Achtung – Spoiler !!!

So fesselnd und wunderbar ich Band 1 und 2 fand, so deprimierend fand ich Band 3. Altern, die Zeit der RAF und die Wiedervereinigung dominieren die Themen. Vielleicht haben das Buch und ich uns auf dem falschen Fuß erwischt? Keine Ahnung, gefreut hatte ich mich sehr darauf und Zeit zum Lesen hatte ich auch. Ich habe fast das ganze Buch als deprimierend empfunden, obwohl neue Lieben entstanden sind, Kreatives gewachsen ist und fröhliche Kinder geboren wurden.

Das Hauptproblem war für mich, dass irgendwann klar war, worauf die Handlung hinausläuft. Wenn die Frauen um 1900 geboren sind und das Buch in der Silvesternacht zur 2000er Jahrtausendwende endet, kannst Du Dir denken, was mit denen und ihren Männern passiert.

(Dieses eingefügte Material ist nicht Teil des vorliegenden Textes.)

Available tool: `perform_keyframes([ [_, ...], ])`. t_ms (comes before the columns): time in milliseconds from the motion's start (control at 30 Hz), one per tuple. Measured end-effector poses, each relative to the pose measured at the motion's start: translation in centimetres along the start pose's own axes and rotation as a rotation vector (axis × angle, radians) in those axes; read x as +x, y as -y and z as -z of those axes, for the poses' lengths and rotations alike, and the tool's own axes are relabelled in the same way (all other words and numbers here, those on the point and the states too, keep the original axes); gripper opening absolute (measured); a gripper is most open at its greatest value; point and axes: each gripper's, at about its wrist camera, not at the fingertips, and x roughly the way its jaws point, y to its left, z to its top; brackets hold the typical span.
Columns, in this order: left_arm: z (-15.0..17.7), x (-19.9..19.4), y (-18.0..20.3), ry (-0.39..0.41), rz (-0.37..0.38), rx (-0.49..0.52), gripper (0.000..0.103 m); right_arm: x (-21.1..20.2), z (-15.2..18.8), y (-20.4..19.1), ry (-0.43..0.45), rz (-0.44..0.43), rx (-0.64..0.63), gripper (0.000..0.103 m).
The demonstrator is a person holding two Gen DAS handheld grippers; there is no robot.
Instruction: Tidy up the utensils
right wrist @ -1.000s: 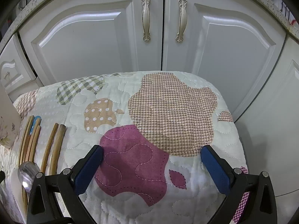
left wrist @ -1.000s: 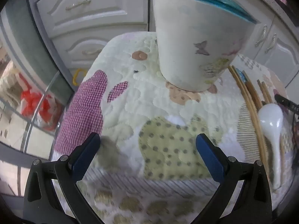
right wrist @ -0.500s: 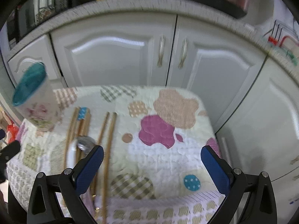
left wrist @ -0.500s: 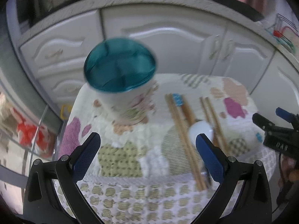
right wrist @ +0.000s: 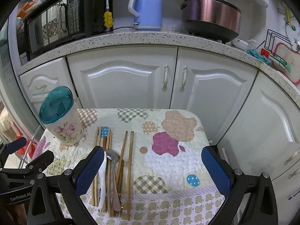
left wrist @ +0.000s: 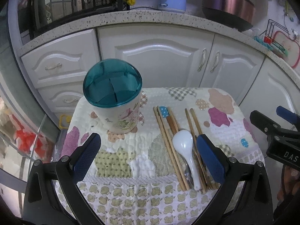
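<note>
A floral utensil holder (left wrist: 120, 112) with a teal divided lid (left wrist: 112, 86) stands at the table's back left; it also shows in the right wrist view (right wrist: 63, 123). Several wooden chopsticks (left wrist: 168, 140), a white ceramic spoon (left wrist: 184, 150) and a metal spoon (right wrist: 112, 161) lie side by side right of it. My left gripper (left wrist: 148, 157) is open and empty, held above the table's front edge. My right gripper (right wrist: 152, 168) is open and empty, above the front right. More chopsticks (right wrist: 129, 161) show between its fingers.
The small table wears a patchwork quilted cloth (right wrist: 168, 140). White cabinets (right wrist: 121, 82) stand behind it under a speckled counter (right wrist: 131, 39) with a microwave (right wrist: 56, 20), blue kettle (right wrist: 146, 9) and rice cooker (right wrist: 211, 13).
Both grippers have pulled back and up from close over the cloth, so the whole table, holder and counter now show. Nothing was grasped.
</note>
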Motion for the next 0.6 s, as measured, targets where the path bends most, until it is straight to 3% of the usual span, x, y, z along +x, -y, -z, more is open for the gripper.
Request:
perform_keyframes([
  [600,-0.18,0.82,-0.45,-0.015,-0.001,-0.031,0.103,0.14,-0.12,0.46,-0.004,0.007,0.03,0.103],
])
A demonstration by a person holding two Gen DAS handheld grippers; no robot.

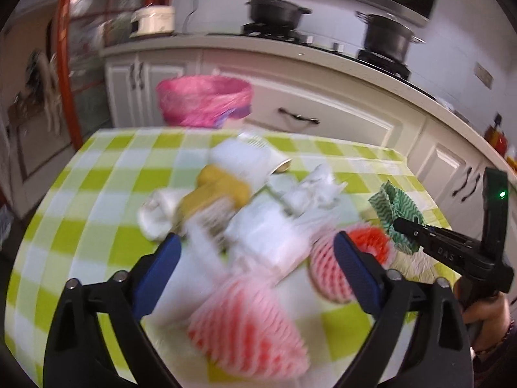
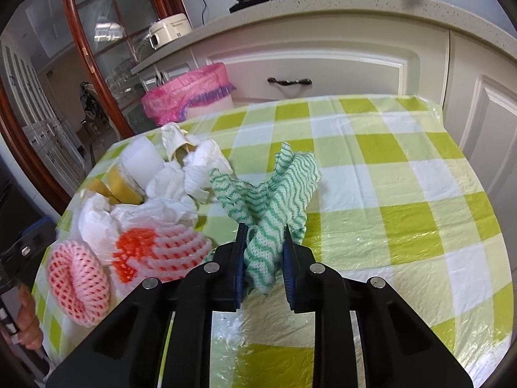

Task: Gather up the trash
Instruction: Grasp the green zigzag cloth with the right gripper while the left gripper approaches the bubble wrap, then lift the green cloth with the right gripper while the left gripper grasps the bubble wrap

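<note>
- Kitchen cabinets [image 2: 323, 64] in cream with dark handles stand behind a table [image 2: 404, 194] covered in a green-and-white checked cloth under clear plastic.
- On the counter behind sit black pots [image 1: 274, 9] on a stove and a white rice cooker [image 2: 169, 29].
- Beyond the table's far edge stands a bin [image 2: 190, 97] lined with a pink bag, well apart from both sets of jaws.
- Right gripper [image 2: 263, 258]: its blue-padded jaws are closed on a green-and-white wavy-patterned cloth [image 2: 278, 187], which is pinched between the pads and fans upward and forward beyond the tips.
- In the left wrist view that same cloth [image 1: 395, 208] hangs bunched at the tip of the right gripper [image 1: 404, 226], to the right of the left jaws.
- Left gripper [image 1: 257, 249]: its jaws stand wide apart with nothing pressed between the pads; this view is blurred.
- Between and just ahead of the left jaws lies a heap of trash: crumpled white tissue [image 1: 320, 184], a white plastic bag [image 1: 268, 236] and a tipped paper cup [image 1: 255, 158].
- A yellow sponge [image 1: 219, 187] lies in the heap ahead of the left jaws, towards the left pad's side.
- A pink-and-white foam fruit net [image 1: 248, 326] lies low between the left jaws, close to the camera.
- A second net with an orange-red centre [image 1: 352, 258] sits just behind the right-hand pad of the left gripper.
- Seen from the right wrist, the whole heap lies to the left of the right jaws, with the ring-shaped pink net [image 2: 79, 287] nearest the table's left edge.
- A person's hand [image 2: 29, 320] shows at the lower left edge of that view, on the handle of the other gripper.
</note>
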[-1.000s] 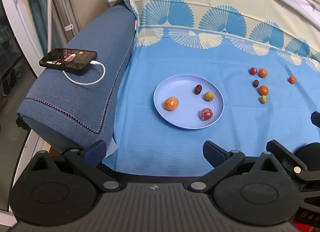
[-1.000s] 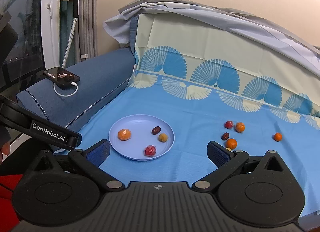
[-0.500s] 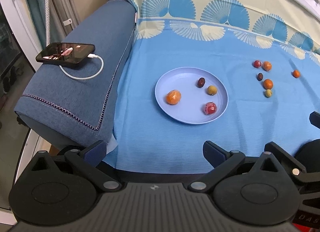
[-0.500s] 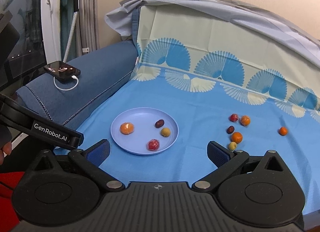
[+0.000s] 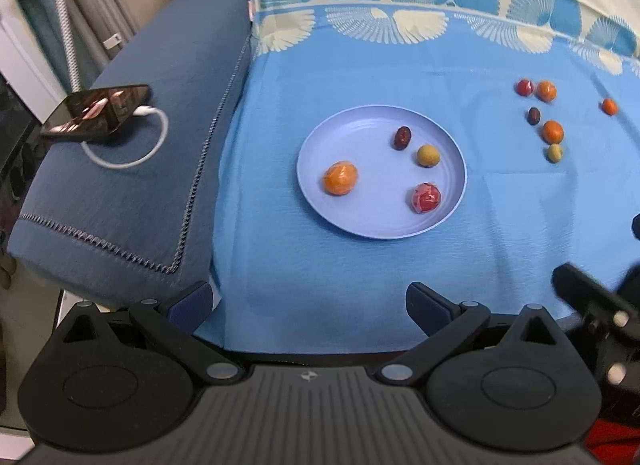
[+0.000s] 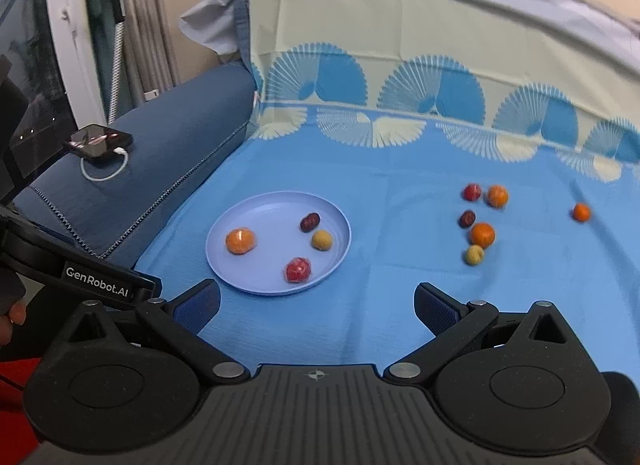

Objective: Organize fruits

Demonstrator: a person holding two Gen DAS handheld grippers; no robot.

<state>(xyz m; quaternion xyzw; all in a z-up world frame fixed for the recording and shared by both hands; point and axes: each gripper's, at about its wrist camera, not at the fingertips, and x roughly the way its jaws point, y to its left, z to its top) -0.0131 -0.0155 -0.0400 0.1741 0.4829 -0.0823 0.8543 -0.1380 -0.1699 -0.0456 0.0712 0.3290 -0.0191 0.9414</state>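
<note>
A phone [image 5: 96,113] lay on the sofa arm at the left. On the blue cloth [image 5: 360,273], the lilac plate [image 5: 360,221] held an orange [image 5: 340,177], a dark date [image 5: 401,137], a yellowish fruit [image 5: 428,155] and a red fruit [image 5: 425,197]. To its right, six loose fruits [image 6: 482,235] lay clustered, one orange apart. The left gripper [image 5: 308,301] and right gripper [image 6: 316,301] hung with jaws wide apart, empty, touching nothing.

Even indoor light, soft shadows, fisheye-bent edges, slight blur.
</note>
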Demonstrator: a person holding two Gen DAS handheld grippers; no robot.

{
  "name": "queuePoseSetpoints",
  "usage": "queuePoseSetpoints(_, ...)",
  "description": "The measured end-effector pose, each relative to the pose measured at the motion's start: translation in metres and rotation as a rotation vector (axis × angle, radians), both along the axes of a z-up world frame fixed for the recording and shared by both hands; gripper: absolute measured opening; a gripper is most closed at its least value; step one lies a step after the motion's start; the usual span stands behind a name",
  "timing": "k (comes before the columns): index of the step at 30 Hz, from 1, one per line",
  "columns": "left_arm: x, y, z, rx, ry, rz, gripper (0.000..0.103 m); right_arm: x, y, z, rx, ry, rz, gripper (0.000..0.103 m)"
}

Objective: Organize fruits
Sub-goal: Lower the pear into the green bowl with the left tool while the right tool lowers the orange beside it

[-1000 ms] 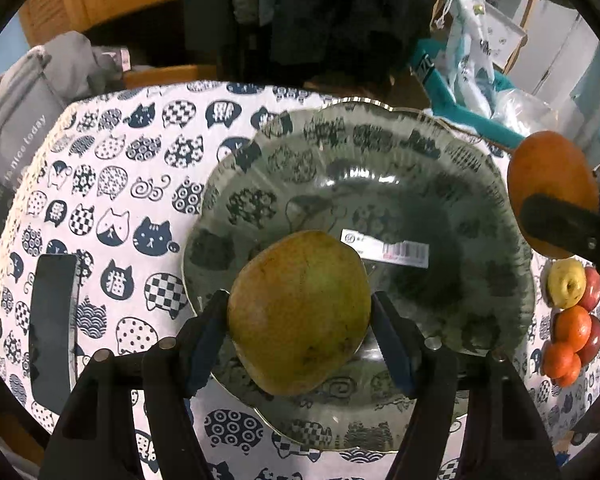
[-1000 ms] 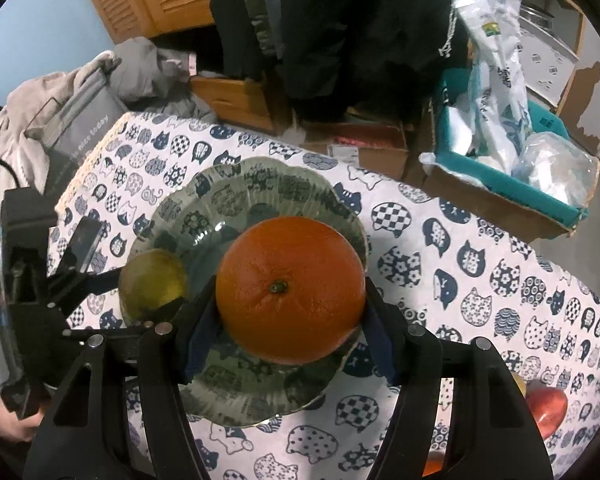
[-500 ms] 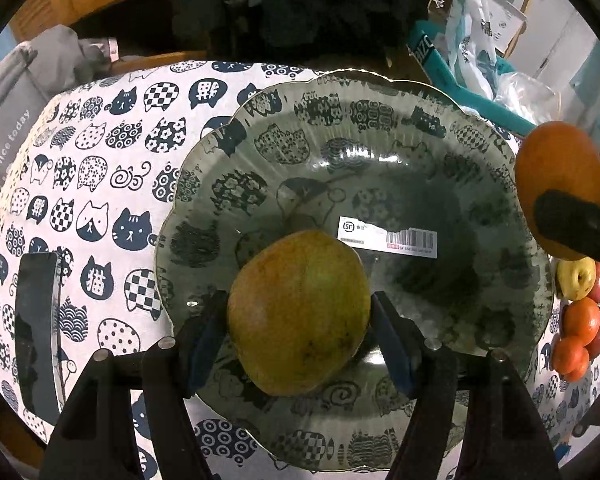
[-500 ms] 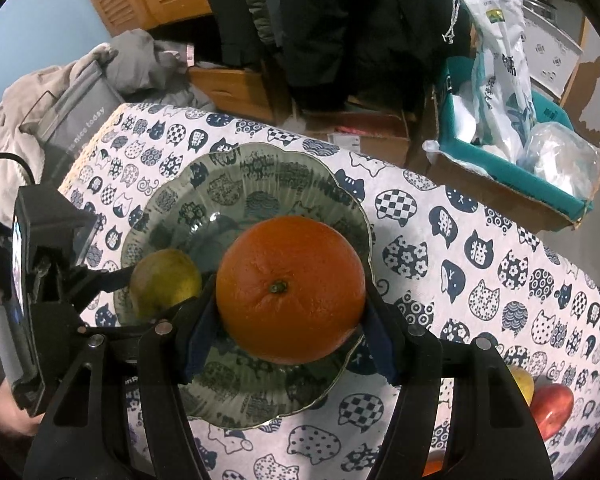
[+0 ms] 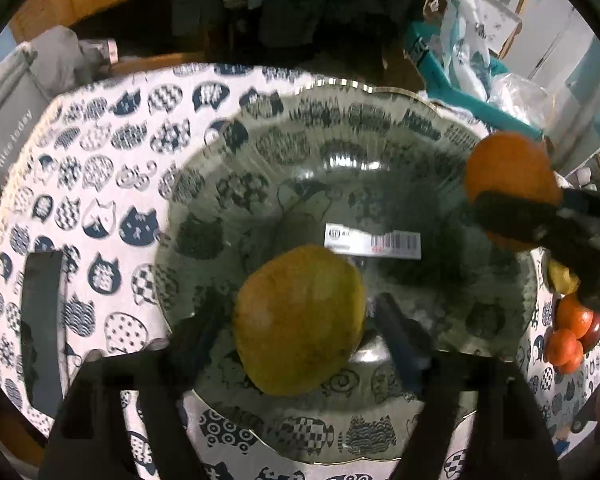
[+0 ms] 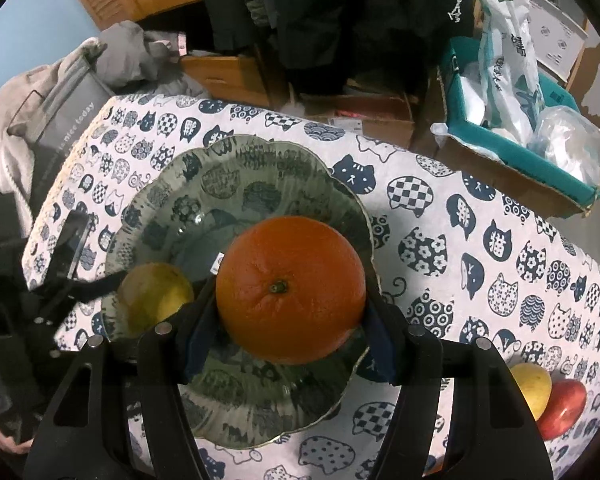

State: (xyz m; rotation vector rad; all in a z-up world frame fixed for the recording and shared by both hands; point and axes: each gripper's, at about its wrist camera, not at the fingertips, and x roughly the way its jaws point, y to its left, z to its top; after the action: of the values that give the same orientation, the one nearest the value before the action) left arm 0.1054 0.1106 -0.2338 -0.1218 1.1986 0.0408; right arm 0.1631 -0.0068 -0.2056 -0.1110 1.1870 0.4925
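A yellow-green pear point(image 5: 298, 320) lies in the scalloped green glass bowl point(image 5: 380, 128) on the cat-print tablecloth point(image 6: 440, 216); the left gripper point(image 5: 296, 320) has just been opening, its pads off the pear. The right gripper point(image 6: 290, 320) clamps a round orange point(image 6: 290, 288) above the bowl

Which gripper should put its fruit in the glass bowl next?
Right, probably. The right gripper holds the round orange above the clear patterned glass bowl. The left gripper has just been opening; its yellow-green mango already sits low in the bowl.

cat-print table point(image 6: 440, 216): glass plate point(image 6: 236, 160), loose fruit pile point(image 5: 572, 336), phone point(image 5: 40, 320).
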Motion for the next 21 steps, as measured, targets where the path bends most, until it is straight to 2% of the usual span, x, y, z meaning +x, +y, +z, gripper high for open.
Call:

Die Handlung hat mich bis auf wenige Szenen nicht gefesselt. Obwohl die dritte Generation meinem Alter nahe ist, habe ich keinen Bezug dazu gefunden. Das kann Dir beim Lesen anders gehen. Die Schauplätze in Hamburg samt den Lokalen kenne ich fast alle von innen – daran lag es nicht.

Normalerweise veröffentliche ich keine unaufgeforderten negativen Rezensionen von selbstgekauften Büchern. In diesem Fall mache ich das, weil ich Band 1 und 2 von Herzen empfohlen habe. Dass mir Band 3 so gar nicht gefiel, finde ich selbst schade. Dennoch würde ich es wieder lesen wollen zum Abschluss der Trilogie, nur um das Ende zu kennen.

Hast Du das Buch gelesen? Wie gefällt es Dir? Habe ich es falsch gelesen oder empfindest Du wie ich?